## INSTRUCTIONS TO FOLLOW
The only thing to report is how many lines of the data contain the word "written".
(EXTRACTED MATERIAL begins)
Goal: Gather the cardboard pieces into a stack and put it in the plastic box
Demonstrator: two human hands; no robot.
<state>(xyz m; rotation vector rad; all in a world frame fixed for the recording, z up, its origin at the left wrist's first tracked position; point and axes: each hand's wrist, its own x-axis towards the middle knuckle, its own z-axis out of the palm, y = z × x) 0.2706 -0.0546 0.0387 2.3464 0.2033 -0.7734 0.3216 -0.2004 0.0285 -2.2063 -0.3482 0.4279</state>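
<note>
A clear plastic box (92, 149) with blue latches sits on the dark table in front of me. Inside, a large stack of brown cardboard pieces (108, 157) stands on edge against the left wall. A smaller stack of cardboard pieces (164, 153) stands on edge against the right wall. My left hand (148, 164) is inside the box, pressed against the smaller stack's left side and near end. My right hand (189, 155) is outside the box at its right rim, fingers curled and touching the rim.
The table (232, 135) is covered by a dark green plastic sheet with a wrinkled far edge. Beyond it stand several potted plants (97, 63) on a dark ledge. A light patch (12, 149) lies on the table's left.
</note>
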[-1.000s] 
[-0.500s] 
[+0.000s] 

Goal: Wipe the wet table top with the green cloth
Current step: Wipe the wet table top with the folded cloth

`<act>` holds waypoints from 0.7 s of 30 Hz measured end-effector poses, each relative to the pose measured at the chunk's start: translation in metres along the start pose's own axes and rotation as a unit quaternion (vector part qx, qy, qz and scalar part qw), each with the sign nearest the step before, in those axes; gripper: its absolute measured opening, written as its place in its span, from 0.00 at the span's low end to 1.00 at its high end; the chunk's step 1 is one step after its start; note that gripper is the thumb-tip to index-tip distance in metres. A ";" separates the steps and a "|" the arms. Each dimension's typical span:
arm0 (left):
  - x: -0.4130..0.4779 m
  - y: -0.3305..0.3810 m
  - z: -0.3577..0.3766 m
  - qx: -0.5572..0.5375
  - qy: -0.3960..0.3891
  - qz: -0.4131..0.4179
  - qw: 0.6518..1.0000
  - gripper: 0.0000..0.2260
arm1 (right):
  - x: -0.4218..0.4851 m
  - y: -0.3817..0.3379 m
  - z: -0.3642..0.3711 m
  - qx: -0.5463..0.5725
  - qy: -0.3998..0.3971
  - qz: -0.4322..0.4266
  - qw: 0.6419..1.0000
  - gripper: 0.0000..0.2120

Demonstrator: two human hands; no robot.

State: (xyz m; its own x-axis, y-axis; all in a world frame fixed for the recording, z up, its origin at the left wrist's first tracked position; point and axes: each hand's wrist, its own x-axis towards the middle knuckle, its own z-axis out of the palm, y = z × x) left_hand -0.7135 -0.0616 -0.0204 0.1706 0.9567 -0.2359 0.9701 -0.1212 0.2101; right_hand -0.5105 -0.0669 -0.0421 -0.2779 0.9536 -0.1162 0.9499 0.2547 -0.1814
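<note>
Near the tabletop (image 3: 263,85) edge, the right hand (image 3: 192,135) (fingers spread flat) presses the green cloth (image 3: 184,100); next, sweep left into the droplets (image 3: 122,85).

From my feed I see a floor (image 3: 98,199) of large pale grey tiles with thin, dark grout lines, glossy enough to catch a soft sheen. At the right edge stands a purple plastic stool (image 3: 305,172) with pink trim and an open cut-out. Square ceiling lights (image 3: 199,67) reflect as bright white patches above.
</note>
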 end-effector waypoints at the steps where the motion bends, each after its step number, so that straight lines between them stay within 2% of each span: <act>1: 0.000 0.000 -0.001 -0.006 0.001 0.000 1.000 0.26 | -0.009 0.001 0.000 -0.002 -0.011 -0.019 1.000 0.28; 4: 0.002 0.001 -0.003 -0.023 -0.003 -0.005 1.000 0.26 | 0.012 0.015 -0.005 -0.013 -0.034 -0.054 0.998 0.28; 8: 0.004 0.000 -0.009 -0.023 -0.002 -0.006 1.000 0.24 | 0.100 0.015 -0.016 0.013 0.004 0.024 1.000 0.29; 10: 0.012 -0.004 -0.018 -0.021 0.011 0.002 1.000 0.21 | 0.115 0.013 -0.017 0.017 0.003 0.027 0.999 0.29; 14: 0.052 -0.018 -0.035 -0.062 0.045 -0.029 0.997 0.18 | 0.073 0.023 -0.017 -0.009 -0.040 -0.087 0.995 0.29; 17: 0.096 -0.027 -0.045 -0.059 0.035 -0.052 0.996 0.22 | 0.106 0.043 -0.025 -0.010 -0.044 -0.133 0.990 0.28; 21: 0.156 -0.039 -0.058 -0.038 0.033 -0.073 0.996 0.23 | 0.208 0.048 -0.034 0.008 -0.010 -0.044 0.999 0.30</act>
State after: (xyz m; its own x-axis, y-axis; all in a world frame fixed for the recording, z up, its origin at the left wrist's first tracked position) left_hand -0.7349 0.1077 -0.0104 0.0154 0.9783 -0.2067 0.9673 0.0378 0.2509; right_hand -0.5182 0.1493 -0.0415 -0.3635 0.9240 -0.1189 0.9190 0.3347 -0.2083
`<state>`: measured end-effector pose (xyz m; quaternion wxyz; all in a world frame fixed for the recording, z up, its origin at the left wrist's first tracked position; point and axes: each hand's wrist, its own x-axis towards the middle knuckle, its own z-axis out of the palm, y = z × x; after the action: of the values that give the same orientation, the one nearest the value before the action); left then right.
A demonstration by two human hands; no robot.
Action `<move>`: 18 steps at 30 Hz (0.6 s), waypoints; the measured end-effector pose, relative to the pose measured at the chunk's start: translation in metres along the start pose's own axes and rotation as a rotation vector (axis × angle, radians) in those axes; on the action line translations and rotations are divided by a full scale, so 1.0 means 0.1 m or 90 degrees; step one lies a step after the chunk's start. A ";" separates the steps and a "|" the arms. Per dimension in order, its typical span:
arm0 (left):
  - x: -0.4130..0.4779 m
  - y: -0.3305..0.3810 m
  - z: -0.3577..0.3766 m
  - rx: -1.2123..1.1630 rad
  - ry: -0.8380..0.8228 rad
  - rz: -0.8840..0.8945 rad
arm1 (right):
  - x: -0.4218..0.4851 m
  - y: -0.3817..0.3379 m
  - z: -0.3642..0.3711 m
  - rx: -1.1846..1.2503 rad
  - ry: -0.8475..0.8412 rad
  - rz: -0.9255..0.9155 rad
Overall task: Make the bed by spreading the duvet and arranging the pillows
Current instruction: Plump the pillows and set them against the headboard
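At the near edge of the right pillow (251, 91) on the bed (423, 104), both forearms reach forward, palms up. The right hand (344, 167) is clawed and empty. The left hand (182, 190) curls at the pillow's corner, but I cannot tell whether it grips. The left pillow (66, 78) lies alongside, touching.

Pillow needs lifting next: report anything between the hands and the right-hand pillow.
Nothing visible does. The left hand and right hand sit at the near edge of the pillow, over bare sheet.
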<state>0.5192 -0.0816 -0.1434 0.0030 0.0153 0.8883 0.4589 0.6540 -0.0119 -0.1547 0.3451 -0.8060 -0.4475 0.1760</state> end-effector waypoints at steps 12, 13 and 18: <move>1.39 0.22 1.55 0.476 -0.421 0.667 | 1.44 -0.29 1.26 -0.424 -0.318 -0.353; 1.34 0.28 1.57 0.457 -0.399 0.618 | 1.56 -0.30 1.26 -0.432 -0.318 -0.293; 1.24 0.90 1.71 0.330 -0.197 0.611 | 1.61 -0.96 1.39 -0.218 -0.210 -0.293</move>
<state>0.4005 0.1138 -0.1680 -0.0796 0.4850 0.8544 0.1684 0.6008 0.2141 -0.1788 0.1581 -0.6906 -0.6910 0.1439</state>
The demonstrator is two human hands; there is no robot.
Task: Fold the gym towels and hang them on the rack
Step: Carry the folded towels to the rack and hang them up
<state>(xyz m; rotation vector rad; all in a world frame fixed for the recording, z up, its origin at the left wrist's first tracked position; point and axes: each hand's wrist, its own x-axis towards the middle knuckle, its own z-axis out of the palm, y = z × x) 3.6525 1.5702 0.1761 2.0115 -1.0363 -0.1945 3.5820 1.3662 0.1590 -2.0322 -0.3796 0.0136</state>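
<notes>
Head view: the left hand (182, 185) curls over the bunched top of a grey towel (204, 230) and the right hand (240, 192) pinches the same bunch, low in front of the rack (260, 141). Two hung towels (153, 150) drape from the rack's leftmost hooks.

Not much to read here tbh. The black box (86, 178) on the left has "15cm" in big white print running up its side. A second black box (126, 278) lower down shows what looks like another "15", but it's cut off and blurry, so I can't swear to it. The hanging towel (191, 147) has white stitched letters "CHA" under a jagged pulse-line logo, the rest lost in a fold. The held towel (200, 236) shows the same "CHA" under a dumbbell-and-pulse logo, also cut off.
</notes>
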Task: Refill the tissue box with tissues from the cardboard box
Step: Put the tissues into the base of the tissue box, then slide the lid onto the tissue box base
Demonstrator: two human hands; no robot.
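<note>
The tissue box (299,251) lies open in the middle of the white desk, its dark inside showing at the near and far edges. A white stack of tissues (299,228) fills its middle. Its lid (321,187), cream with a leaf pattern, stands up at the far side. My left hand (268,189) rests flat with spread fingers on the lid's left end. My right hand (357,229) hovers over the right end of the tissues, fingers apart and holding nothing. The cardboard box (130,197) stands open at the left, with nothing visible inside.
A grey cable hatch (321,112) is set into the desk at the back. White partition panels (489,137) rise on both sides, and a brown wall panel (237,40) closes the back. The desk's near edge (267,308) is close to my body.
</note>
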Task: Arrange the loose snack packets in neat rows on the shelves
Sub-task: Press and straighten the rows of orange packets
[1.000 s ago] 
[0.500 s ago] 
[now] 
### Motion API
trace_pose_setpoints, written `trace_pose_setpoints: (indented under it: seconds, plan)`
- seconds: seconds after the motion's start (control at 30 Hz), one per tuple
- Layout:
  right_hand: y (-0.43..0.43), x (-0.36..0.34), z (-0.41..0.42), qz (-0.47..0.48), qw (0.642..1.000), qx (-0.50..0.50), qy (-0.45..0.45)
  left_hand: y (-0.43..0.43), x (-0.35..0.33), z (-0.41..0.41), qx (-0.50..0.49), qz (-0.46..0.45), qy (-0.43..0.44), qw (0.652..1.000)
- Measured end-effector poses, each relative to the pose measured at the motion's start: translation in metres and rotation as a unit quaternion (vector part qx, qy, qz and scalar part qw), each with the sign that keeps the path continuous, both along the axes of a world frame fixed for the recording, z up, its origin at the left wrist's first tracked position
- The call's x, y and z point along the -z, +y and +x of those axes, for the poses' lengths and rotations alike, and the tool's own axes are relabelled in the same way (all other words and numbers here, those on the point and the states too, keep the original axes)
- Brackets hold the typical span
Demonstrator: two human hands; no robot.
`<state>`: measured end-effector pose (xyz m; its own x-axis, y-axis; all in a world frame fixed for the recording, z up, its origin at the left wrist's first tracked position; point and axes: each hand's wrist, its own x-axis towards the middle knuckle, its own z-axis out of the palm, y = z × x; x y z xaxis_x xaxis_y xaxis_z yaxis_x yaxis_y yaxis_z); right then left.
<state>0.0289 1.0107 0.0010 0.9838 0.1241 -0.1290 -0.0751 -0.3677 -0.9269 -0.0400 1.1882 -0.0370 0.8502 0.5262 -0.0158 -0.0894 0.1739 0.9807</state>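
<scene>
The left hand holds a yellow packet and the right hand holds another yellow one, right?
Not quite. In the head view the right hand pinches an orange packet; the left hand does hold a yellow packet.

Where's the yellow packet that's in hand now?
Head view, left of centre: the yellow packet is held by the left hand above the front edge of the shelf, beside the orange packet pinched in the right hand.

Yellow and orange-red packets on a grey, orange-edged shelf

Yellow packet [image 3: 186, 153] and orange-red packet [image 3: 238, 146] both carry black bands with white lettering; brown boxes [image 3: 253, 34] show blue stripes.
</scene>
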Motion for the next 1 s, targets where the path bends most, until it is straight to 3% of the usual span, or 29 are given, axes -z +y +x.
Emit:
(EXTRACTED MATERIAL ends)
## ANSWER TO THIS EXERCISE
2